▶ _Task statement_: With every picture left out, restate the listing below exactly as written.

▶ _Data extract_:
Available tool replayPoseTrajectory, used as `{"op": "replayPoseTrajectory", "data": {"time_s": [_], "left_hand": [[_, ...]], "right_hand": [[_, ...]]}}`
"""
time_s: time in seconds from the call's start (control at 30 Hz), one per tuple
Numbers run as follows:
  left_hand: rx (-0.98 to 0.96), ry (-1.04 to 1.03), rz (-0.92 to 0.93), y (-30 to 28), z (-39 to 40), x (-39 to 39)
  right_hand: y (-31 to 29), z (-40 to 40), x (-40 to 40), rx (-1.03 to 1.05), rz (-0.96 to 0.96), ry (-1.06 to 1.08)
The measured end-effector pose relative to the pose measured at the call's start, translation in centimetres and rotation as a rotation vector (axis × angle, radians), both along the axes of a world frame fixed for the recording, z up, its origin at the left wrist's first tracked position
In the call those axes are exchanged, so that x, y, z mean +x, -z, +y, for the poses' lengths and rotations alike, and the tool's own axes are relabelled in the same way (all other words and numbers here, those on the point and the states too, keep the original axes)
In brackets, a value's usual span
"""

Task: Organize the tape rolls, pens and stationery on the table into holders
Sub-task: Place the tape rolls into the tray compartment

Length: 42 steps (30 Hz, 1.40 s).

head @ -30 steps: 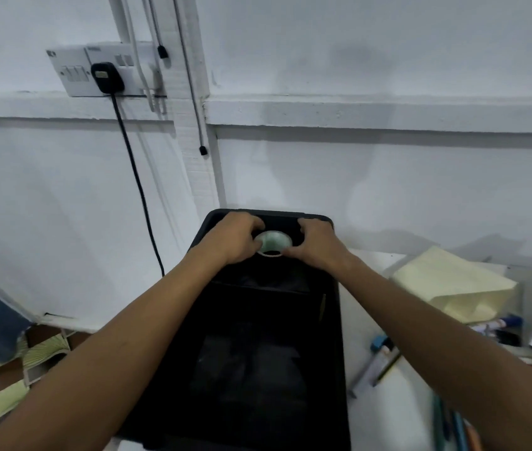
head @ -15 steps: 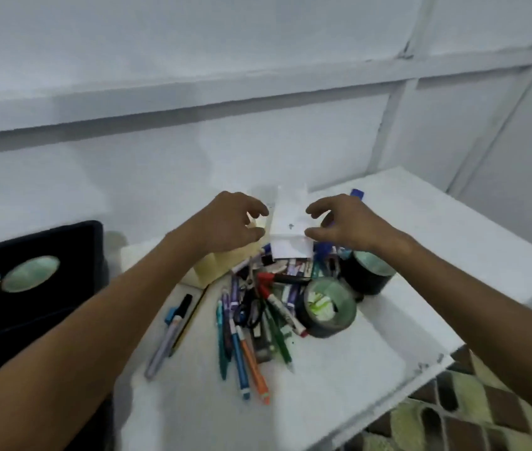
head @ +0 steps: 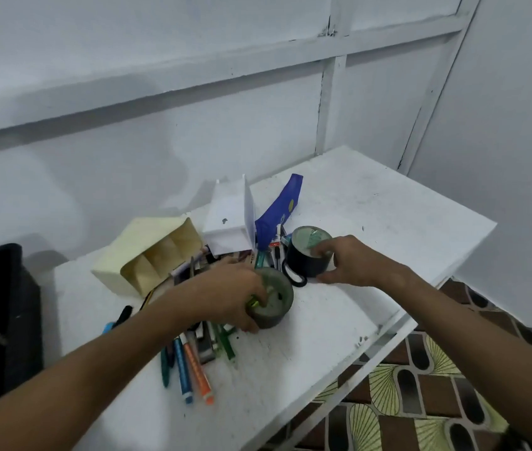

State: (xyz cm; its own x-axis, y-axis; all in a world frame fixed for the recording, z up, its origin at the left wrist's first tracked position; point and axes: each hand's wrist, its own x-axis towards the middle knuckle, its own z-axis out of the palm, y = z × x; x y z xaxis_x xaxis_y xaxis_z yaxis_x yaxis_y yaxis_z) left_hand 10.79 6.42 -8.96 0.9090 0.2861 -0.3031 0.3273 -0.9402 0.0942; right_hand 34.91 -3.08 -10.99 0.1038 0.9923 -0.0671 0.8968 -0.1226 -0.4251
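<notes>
Moved: both hands have dropped from the white holder (head: 230, 222) onto the tape rolls.
Count: two dark tape rolls, two tipped holders, one loose heap of pens (head: 193, 346).
Left hand (head: 229, 294): fingers curled over the near tape roll (head: 274, 307), thumb on its near wall.
Right hand (head: 349, 262): fingertips inside the far tape roll (head: 307, 252), thumb outside.
Place: tabletop (head: 372, 222) middle; cream holder (head: 150, 255) toward the back left edge.

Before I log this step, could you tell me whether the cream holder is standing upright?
No, the cream holder lies tipped on its side on the white table, its compartments opening sideways.
</notes>
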Motion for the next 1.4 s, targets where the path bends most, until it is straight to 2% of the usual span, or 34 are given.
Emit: {"op": "replayPoseTrajectory", "data": {"time_s": [0.23, 0.33, 0.47, 0.6, 0.77, 1.0, 1.23, 1.4], "left_hand": [[0.04, 0.052, 0.062, 1.1, -0.3, 0.3], [0.029, -0.003, -0.038, 0.1, 0.1, -0.1], [0.021, -0.095, -0.18, -2.9, 1.4, -1.4], [0.131, -0.228, -0.254, -6.6, 3.6, -4.4], [0.266, -0.459, -0.279, -11.1, 5.5, -11.4], [0.388, -0.793, -0.262, -13.6, 6.1, -25.7], [0.32, -1.089, -0.289, -12.2, 5.4, -37.4], [0.285, -1.173, -0.253, -9.5, 6.1, -41.4]], "right_hand": [[1.3, 1.0, 0.1, 0.002, -0.053, 0.034], [0.3, 1.2, 0.0, 0.038, -0.113, -0.002], [-4.0, 1.7, -1.3, 0.087, -0.114, -0.018], [-8.3, 3.6, -4.9, 0.162, -0.112, -0.083], [-11.7, 8.3, -12.0, 0.244, -0.094, -0.236], [-13.5, 14.5, -25.8, 0.318, 0.008, -0.49], [-11.5, 17.7, -38.2, 0.302, 0.034, -0.698], [-8.9, 19.3, -43.2, 0.223, 0.017, -0.762]]}}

▶ _Solution for this exercise_:
Available tool replayPoseTrajectory, used as `{"op": "replayPoseTrajectory", "data": {"time_s": [_], "left_hand": [[_, ...]], "right_hand": [[_, ...]]}}`
"""
time_s: time in seconds from the call's start (control at 30 Hz), one per tuple
Numbers run as follows:
  left_hand: rx (-0.98 to 0.96), ry (-1.04 to 1.03), rz (-0.92 to 0.93), y (-30 to 28), z (-39 to 40), x (-39 to 39)
  right_hand: y (-31 to 29), z (-40 to 40), x (-40 to 40), rx (-1.03 to 1.05), rz (-0.96 to 0.96), ry (-1.06 to 1.08)
The measured end-effector pose relative to the pose measured at the call's start, translation in centimetres and rotation as a rotation vector (axis × angle, radians), both along the axes of a world frame fixed for the recording, z up, its origin at the left wrist's first tracked position
In the call those axes are exchanged, so that x, y, z mean +x, -z, +y, for the poses' lengths and rotations alike, and the tool's own axes are relabelled in the same way (all other words and numbers here, those on the point and the states too, keep the original axes)
In brackets, a value's usual span
"""

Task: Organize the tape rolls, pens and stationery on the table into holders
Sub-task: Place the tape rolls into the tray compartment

Length: 42 steps (30 Hz, 1.40 s).

head @ -30 steps: 
head @ -15 steps: 
head @ +0 steps: 

State: (xyz cm; its own x-axis, y-axis; all in a world frame fixed for the recording, z up, its origin at the left wrist's first tracked position; point and axes: each hand's wrist, its own x-axis towards the middle knuckle, its own z-axis out of the palm, y = z × x; x y z xaxis_x xaxis_y xaxis_z yaxis_x yaxis_y yaxis_z) left_hand 10.79 6.42 -8.96 0.9090 0.2861 -0.3031 0.3273 -0.9402 0.0942; right_hand 34.91 -3.08 -10.99 0.1038 0.9923 -0.0671 0.8968 -0.1226 -0.4251
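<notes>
Moved: both hands have dropped from the white holder (head: 230, 222) onto the tape rolls.
Count: two dark tape rolls, two tipped holders, one loose heap of pens (head: 193, 346).
Left hand (head: 229, 294): fingers curled over the near tape roll (head: 274, 307), thumb on its near wall.
Right hand (head: 349, 262): fingertips inside the far tape roll (head: 307, 252), thumb outside.
Place: tabletop (head: 372, 222) middle; cream holder (head: 150, 255) toward the back left edge.

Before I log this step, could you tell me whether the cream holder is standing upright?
No, the cream holder lies tipped on its side on the white table, its compartments opening sideways.
</notes>
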Motion for the next 1.4 s, targets where the path bends most, until it is straight to 2% of the usual span, or 34 are given.
Emit: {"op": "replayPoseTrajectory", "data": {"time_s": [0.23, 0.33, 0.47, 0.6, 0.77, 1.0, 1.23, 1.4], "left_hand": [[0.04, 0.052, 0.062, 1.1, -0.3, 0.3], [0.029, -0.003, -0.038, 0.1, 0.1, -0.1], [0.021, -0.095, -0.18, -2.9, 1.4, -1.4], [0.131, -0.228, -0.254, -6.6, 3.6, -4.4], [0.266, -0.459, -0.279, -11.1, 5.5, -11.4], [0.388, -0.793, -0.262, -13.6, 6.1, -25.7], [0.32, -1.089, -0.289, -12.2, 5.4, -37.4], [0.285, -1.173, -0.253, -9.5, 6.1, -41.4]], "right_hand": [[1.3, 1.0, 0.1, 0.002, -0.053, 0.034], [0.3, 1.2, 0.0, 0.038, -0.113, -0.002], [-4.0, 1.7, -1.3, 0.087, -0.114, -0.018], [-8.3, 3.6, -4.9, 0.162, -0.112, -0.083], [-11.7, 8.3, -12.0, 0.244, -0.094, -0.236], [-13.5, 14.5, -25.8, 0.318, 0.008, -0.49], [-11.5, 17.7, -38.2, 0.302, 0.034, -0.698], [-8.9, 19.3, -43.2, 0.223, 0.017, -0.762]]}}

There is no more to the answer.